Le possibilità offerte dallo spazio sono quasi infinite. I sistemi di navigazione delle nostre auto e telefoni; i satelliti di osservazione meteorologica che analizzano l’ondata di caldo di questa estate in Europa; le immagini dei movimenti delle truppe della guerra in Ucraina; le comunicazioni di sicurezza su aerei e navi; servizi a banda larga in luoghi difficili da raggiungere: l’economia spaziale informa e avvantaggia tutti.

Lo spazio è una risorsa condivisa che deve rimanere a disposizione di tutte le nazioni. A nessuna azienda privata, per quanto ben finanziata o con la flotta di piedi, dovrebbe essere consentito di dominarla a proprio vantaggio o di correre rischi che contribuiscono alla crisi climatica esistente.

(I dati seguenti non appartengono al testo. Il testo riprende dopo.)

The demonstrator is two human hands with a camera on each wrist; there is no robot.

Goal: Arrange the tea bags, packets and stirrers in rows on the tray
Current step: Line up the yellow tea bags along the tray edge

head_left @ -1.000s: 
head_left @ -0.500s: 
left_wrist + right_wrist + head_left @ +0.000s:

Eppure questa è la minaccia che credo che ora dobbiamo affrontare. Mega-costellazioni che incorporano migliaia, e presto decine di migliaia, di satelliti si stanno affollando nell’orbita terrestre bassa, o LEO, e rivendicando il diritto di occuparla in un modo che rappresenta una grande minaccia per la sicurezza, la concorrenza, l’innovazione e la scelta dei consumatori.

In qualità di fondatore, presidente e CEO di Viasat, una delle più grandi società satellitari del mondo, sono fiducioso che abbiamo le dimensioni e la tecnologia per competere. Molti altri, inclusi numerosi paesi, non lo fanno.

La preoccupazione per l’eccessivo sfruttamento delle limitate risorse spaziali sta crescendo rapidamente tra le agenzie spaziali globali, le istituzioni politiche e di ricerca ei governi nazionali.

La proliferazione di mega-costellazioni in LEO rischia una cascata di collisioni, negando potenzialmente l’accesso allo spazio per decenni o addirittura secoli. A giugno, l’ex ministro della scienza del Regno Unito George Freeman ha avvertito come “una corsa allo spazio del ‘selvaggio West’ senza una regolamentazione efficace rischia una crescente crisi di detriti nello spazio”.

Aumentare notevolmente il numero di lanci di razzi causerà anche danni ambientali, così come le piccole particelle e i composti chimici rilasciati nello strato di ozono quando, ogni giorno, dozzine di veicoli spaziali si disintegrano alla fine della loro breve vita. Inoltre, l’inquinamento luminoso causato da innumerevoli satelliti potrebbe presto superare il numero delle stelle visibili, interferendo con la radioastronomia ottica e.

Sebbene questi danni non siano stati ancora esaminati a fondo, le dimensioni e la massa totale delle mega-costellazioni LEO sono aumentate a un ritmo allarmante. Proprio come misuriamo le impronte di carbonio, abbiamo urgente bisogno di determinare l’impronta ambientale di ciascuna costellazione LEO.

Fortunatamente, c’è un crescente riconoscimento internazionale che LEO è una risorsa naturale condivisa e che il numero di satelliti che possono operare lì è limitato. Questo concetto di “capacità di carico” può aiutarci a valutare come utilizzare al meglio la risorsa a beneficio di tutti.

I paesi con aspirazioni spaziali non saranno in grado di realizzarle se gli vengono negate le risorse orbitali per supportare i loro veicoli spaziali. Questo è vero anche per le nazioni avanzate incapaci o non disposte a spendere più delle mega-costellazioni nella corsa per catturare immobili orbitali.

Dobbiamo trovare un modo per condividere equamente queste limitate risorse naturali e tenendo conto delle conseguenze del loro utilizzo. I trattati internazionali hanno da tempo riconosciuto che le nazioni devono avere un accesso equo alle orbite e alle frequenze attorno alla Terra. Dobbiamo proteggerlo prima che sia troppo tardi.

In definitiva, il potere di frenare i comportamenti anticoncorrenziali è distribuito tra tutti i paesi e non risiede in un’unica autorità di rilascio delle licenze. Le peggiori conseguenze potrebbero essere evitate se un gruppo influente di nazioni fosse in grado di imporre ragionevoli vincoli multilaterali alle impronte orbitali e ambientali delle costellazioni che consentono di servire i loro paesi.

Alcune mega-costellazioni insistono sul fatto che solo loro possono colmare il divario digitale, e solo se decidono le regole. Ma l’approccio “muoviti velocemente e rompi le cose” ai nuovi mercati non ha funzionato bene sulla Terra negli ultimi due decenni: è difficile capire perché dovrebbe essere consentito nello spazio.